Poster (15W175)

Effect of direct acting antiviral therapy on AFP levels in patients treated for hepatitis C cirrhosis


Andrew Carroll, John O'Grady, Orla Crosbie


Cork University Hospital


Hepatitis C virus affects between 170- 185 million people worldwide, hepatocellular carcinoma (HCC) is a wellrecognised complication, particularly in the context of cirrhosis. Alpha fetoprotein (AFP) is an onco-foetal protein found in increased levels in HCC, liver metastasis and other benign liver conditions.

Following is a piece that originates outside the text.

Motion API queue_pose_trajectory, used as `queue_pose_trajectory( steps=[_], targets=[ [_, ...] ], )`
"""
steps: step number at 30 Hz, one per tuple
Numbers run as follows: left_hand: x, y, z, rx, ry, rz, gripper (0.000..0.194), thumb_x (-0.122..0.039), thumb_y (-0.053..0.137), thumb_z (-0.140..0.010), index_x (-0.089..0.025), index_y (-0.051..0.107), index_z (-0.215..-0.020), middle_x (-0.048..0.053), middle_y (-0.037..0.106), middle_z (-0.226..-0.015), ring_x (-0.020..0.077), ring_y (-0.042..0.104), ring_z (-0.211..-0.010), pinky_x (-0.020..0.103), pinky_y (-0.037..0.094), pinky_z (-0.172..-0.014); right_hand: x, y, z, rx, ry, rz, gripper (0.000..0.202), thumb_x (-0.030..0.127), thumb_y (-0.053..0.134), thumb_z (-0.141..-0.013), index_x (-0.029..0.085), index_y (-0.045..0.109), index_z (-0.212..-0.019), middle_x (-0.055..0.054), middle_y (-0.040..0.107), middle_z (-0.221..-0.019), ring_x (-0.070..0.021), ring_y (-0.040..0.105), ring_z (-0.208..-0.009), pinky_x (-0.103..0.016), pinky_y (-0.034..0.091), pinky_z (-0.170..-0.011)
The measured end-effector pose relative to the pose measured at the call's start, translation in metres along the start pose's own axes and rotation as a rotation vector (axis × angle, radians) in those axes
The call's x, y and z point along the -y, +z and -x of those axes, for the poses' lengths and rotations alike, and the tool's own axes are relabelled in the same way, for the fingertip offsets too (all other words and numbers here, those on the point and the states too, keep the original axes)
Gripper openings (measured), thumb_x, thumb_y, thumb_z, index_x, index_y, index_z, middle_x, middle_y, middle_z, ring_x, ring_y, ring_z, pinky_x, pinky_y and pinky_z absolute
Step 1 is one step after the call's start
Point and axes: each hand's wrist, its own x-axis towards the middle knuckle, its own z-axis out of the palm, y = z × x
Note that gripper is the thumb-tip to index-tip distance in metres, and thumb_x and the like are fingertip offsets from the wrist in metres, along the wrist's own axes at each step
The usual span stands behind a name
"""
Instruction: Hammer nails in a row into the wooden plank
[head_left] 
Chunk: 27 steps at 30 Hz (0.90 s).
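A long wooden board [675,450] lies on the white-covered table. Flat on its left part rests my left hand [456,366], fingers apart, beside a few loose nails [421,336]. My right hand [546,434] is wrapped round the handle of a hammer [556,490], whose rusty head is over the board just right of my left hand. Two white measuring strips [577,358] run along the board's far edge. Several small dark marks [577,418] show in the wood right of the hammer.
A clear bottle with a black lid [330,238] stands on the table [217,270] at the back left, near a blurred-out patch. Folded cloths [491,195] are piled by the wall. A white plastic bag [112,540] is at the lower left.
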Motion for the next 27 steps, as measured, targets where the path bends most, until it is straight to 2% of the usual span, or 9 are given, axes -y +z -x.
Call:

Newer direct acting antiviral (DAA) therapies are showing higher rates of sustained virologic response (SVR) than the more traditional interferon based regimes in Hepatitis C treatment. HCC risk is reduced with SVR in interferon based therapy, with absolute risk reduction of 4.6%. In advanced liver disease, 4.2% with SVR develop HCC compared to 17.8% of non responders. A higher reduction in AFP level was seen following triple therapy with Telepravir compared to interferon based therapy. We sought to investigate AFP level with DAA therapy in our centre.

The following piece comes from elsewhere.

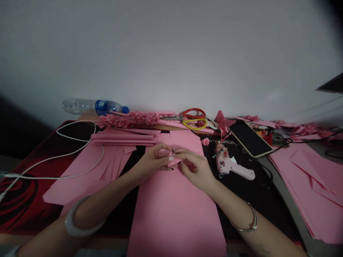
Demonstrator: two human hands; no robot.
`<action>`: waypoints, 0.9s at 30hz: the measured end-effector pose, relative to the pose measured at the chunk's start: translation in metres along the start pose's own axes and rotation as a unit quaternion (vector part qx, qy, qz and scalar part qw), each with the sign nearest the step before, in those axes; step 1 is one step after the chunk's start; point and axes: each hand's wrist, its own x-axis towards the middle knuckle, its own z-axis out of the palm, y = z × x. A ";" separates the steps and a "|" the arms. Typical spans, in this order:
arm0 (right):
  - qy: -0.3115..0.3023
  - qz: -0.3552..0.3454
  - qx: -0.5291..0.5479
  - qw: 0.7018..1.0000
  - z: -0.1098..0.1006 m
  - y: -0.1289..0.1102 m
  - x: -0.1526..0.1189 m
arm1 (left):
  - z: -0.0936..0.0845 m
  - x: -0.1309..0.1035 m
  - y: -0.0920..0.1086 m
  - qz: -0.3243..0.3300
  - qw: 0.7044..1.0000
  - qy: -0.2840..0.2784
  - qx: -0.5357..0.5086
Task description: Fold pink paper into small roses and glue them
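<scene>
Between my two hands is a small folded piece of pink paper (174, 161), partly hidden by the fingers. My left hand (152, 162) pinches it from the left, thumb on top. From the right, my right hand (197, 167) grips its other side with thumb and bent fingers. Both hands are over a long pink paper sheet (178, 214) lying on the dark mat. To the right of my right hand lies a pale pink hot glue gun (235, 167), its nozzle end stained. A small pink paper rose (205, 141) sits just beyond that hand.
Scissors (194, 117) with red and yellow handles lie at the back among paper roses (144, 117). A plastic bottle (88, 106) lies by the wall. A phone (250, 137) is back right. Pink sheets (77, 178) lie left, more sheets (302, 185) right. A white cable (66, 176) loops left.
</scene>
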 end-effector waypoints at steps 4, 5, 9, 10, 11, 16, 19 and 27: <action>-0.020 0.001 0.001 1.000 0.001 -0.004 0.000 | -0.001 0.003 -0.002 0.030 0.999 0.016 -0.017; -0.016 0.003 -0.002 1.000 0.001 -0.004 0.001 | -0.001 0.003 -0.003 0.034 0.999 0.018 -0.015; 0.009 0.006 -0.009 1.000 0.003 0.000 0.001 | 0.001 0.001 -0.002 0.035 0.999 0.011 0.003; 0.015 0.006 -0.008 1.000 0.003 0.001 0.002 | 0.002 0.001 -0.001 0.032 0.999 0.005 0.005; 0.021 0.007 -0.007 1.000 0.003 0.002 0.002 | 0.003 0.000 -0.001 0.026 1.000 0.000 0.007; 0.036 0.010 -0.012 0.999 0.003 0.002 0.002 | 0.005 -0.002 0.001 0.006 1.000 0.007 0.015; 0.050 0.016 -0.020 0.998 0.004 -0.001 0.001 | 0.006 -0.002 0.003 -0.009 1.000 0.022 0.013; 0.088 0.023 -0.022 0.996 0.004 -0.006 0.002 | 0.006 -0.002 0.000 -0.022 0.999 0.029 -0.019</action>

All cirrhotic patients treated with DAAs for hepatitis C were analyzed. Exclusion criteria were those who discontinued treatment or who died prior to completion. 28 patients were suitable for inclusion, 9 of which are still undergoing treatment.


Of 28 patients, 16 were female and 12 male. Average age was 57 years (range 36- 73). All patients became virus negative on treatment, the earliest occurring at week two. 3 patients relapsed following treatment.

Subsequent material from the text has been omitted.